D.: Mam różne szalone pomysły – jak zawsze. Myślałem nawet o tym by wrócić do czegoś, co było fajne, ale z drugiej strony co było, to było… jest przecież przysłowie, że nie można wejść dwa razy do tej samej rzeki, więc wydaje mi się, że odgrzewanie starych kotletów może nie jest dobrym pomysłem, choć czasami w muzyce, by przypomnieć Fanom i Słuchaczom fajny kawałek, warto sięgnąć po taki utwór, czy przebój.
-
Myślę, że to dobry pomysł – masz mnóstwo świetnych piosenek, które obecnie są troszkę zapomniane.
- W ostatnim czasie zdecydowanie lubisz zaskakiwać Fanów bardzo odległymi, wręcz skrajnymi stylami muzycznymi – jednocześnie płyta popowo-klasyczna oraz typowo biesiadna, następnie Nasz Świat nasz dom w klimatach raczej popowych, później koncerty telewizyjne ze starymi polskimi kawałkami w wersjach akustycznych, w lekko jazzującej stylistyce, bardzo mocno dancowy kawałek Ty jesteś dla mnie, a potem (wykonywany na koncertach – również telewizyjnym w TVP) cover Serca dwa – czyli niejako same początki naszego szlagierowego rynku… W ciągu kilku lat mega przekrój…
D.: Tak, ale jak widzisz zatacza to takie koło – robię coś, co jest charakterystyczne dla mnie, z czego Holecki jest znany, w sensie Po prostu dziękuję, Mamo dla Ciebie jestem, Jesteś moim Aniołem, po drodze zrobiłem kilka projektów, które też się podobają. Jak sama powiedziałaś mi w rozmowie przed wywiadem, ostatnio w telewizji bardzo często powtarzane są te polskie piosenki z dawnych lat – wielu znanych polskich Artystów, jak Piotr Szczepanik, Krzysztof Krawczyk, Zbigniew Wodecki, w wersji akustycznej, grane przeze mnie na żywo w telewizji. Pokazałem tu też coś zupełnie innego – taką różnorodność. Wiadomo, że wrócę do klimatu starego Holeckiego, tych starych piosenek, bo muszę – czuję to. Po prostu uważam, że taką piosenkę powinienem śpiewać. Zawsze uważałem, że to co robię w danej chwili – czy to płytę operową, czy biesiadną, czy też piosenki które nagrałem wtedy na żywo, to jest dodatek do tego. Po prostu robię swoje i pokazuję, że możemy jeszcze zrobić coś inaczej. Żeby wszystko nie było takie nudne i jednostajne, jednościeżkowe. Żeby muzyka była jakoś inaczej pokierowana i rozwinięta.
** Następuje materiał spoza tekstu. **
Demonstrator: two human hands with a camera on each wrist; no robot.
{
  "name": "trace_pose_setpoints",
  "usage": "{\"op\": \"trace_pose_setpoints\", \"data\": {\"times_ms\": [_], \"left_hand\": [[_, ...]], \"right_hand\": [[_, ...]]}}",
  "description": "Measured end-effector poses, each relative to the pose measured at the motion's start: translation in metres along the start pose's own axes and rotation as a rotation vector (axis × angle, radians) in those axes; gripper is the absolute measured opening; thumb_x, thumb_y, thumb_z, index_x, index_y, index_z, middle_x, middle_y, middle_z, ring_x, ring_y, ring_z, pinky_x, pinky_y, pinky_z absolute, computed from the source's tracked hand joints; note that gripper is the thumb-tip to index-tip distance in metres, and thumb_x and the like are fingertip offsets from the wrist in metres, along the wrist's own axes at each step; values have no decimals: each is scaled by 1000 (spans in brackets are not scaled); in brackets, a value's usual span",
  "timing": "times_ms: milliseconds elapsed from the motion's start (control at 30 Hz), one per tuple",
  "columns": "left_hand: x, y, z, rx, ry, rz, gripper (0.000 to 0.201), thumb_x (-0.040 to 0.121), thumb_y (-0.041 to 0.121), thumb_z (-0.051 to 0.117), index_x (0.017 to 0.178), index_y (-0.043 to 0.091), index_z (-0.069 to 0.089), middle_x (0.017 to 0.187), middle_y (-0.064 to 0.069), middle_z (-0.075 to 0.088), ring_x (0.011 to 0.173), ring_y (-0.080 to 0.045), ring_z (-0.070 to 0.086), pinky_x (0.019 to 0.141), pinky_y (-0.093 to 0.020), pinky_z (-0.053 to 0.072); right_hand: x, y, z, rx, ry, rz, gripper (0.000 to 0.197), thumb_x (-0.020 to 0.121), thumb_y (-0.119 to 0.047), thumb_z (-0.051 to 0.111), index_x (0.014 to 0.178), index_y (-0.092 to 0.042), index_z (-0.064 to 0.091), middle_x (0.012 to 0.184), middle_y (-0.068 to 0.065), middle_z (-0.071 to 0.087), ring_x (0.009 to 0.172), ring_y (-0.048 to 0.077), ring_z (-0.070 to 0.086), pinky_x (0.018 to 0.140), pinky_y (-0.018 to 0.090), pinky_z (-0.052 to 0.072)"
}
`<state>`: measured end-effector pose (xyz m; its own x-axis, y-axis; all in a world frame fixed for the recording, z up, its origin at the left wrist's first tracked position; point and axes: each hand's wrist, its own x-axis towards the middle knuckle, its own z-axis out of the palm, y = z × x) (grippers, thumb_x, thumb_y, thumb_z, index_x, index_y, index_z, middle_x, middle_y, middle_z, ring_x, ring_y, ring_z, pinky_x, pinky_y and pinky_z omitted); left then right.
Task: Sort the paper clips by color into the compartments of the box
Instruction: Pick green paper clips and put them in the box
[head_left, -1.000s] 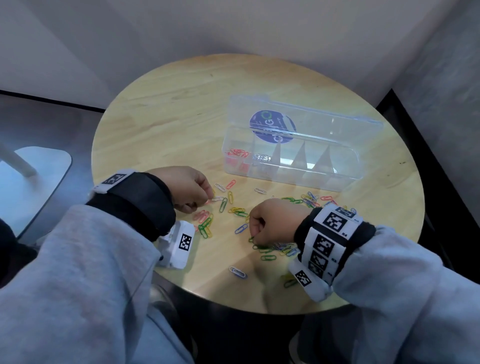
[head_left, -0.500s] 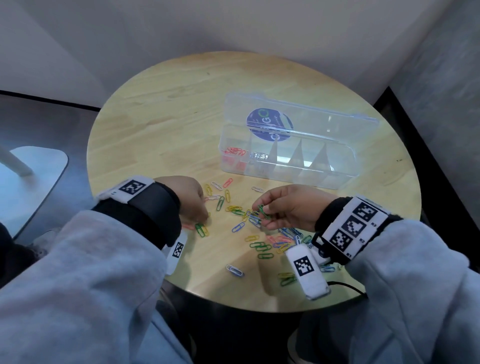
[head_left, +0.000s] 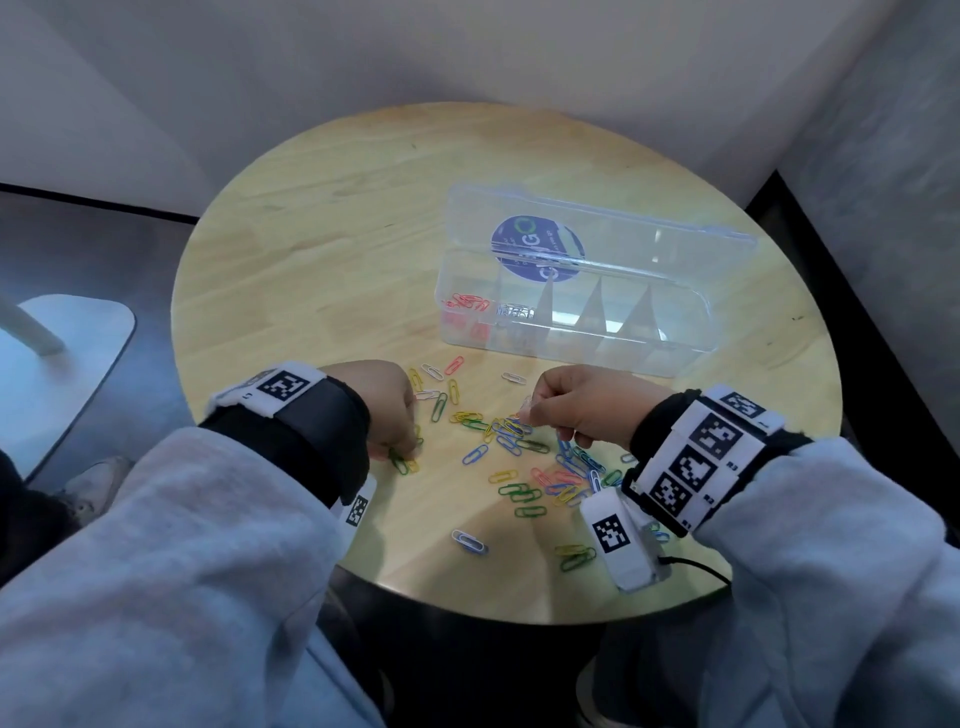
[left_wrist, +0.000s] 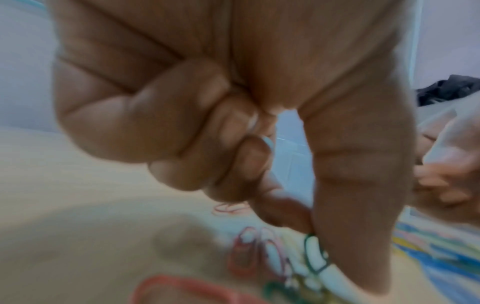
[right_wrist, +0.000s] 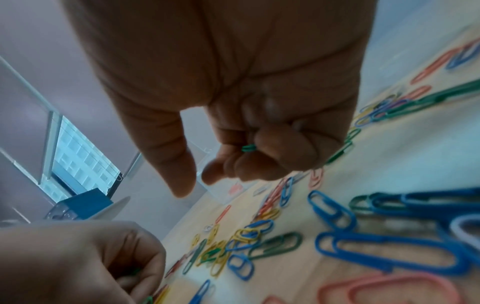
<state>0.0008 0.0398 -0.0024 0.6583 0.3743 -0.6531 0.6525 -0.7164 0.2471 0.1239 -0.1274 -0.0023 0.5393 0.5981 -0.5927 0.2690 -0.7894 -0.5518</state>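
Note:
A clear compartment box stands open on the round wooden table. Red clips lie in its leftmost compartment and white clips in the one beside it. Loose paper clips of several colours are scattered in front of it. My left hand is curled knuckles-up on the near-left clips; in the left wrist view, the left hand pinches a green clip with thumb and forefinger. My right hand hovers over the pile; curled fingers of the right hand hold green clips.
The box lid stands up behind the compartments, carrying a blue round sticker. A single clip lies near the table's front edge. A black cable runs off the near right edge. A white stand base sits on the floor to the left.
My right hand has lifted off the table with green clips and moved up toward the box. My left hand has shifted down toward the near-left clips.

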Motion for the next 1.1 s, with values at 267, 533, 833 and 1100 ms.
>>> {"op": "trace_pose_setpoints", "data": {"times_ms": [267, 533, 833, 1100], "left_hand": [[-1, -7, -21, -591, -17, 201, 30, 77, 0, 69, 58, 14, 51, 51, 0, 54, 47, -11, 46, 49, -16, 43], [-4, -9, -27, -865, -74, 153, 32, 86, -12, 41, 84, 12, 61, 61, -9, 58, 48, -12, 54, 40, -13, 45], [-2, -13, -13, -183, -59, 119, 11, 69, 10, 64, 72, 20, 65, 51, 11, 55, 63, -14, 48, 66, -27, 40], [2, -14, -3, 54, -6, 56, 16, 67, 10, 67, 70, 25, 61, 59, 10, 49, 59, -11, 46, 62, -23, 36]], "right_hand": [[-5, 1, -1, -192, 58, -49, 13, 79, -22, 69, 78, -20, 56, 63, -9, 48, 58, 7, 44, 56, 21, 35], [-4, -5, 3, -390, 110, -71, 9, 79, -20, 66, 83, -24, 59, 63, -11, 43, 57, 2, 39, 54, 22, 31], [-1, -7, 13, -535, 6, 11, 15, 74, -6, 61, 81, -20, 61, 71, -7, 55, 69, 15, 53, 60, 23, 44], [-2, -1, 11, -564, 16, 8, 10, 74, -9, 60, 73, -18, 56, 76, -1, 59, 74, 19, 56, 66, 28, 49]]}}
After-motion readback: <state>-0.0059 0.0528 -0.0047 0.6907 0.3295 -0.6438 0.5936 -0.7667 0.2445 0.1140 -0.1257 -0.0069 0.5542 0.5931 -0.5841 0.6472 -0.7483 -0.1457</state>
- Śpiewasz solo, niemniej na przestrzeni całej kariery nagrałeś kilka duetów, które momentalnie stawały się hitami. Czy nie myślałeś o nagraniu jeszcze kiedyś jakiegoś utworu w duecie?
D.: Myślałem o tym, duety są fajne, ale sprawiają dużo problemów, bo jeśli nagrasz kilka duetów z różnymi Wokalistkami, po czym przychodzisz na koncert, często pada pytanie np. „Panie Damianie, dlaczego Pan nie śpiewa Prayera?”, a ja mówię, że „nie śpiewam Prayera, bo trudno mi było akurat na ten koncert ściągnąć Tacjanę, bo gra w zupełnie innym miejscu, robi coś zupełnie innego”. Za chwile ktoś mi powie, „dlaczego nie ma Vivo Per Lei?”, a przecież nie ściągnę osoby, która to ze mną śpiewała – tu się zaczynają problemy, bo piosenki które są śpiewane w duetach, są automatycznie uziemiane.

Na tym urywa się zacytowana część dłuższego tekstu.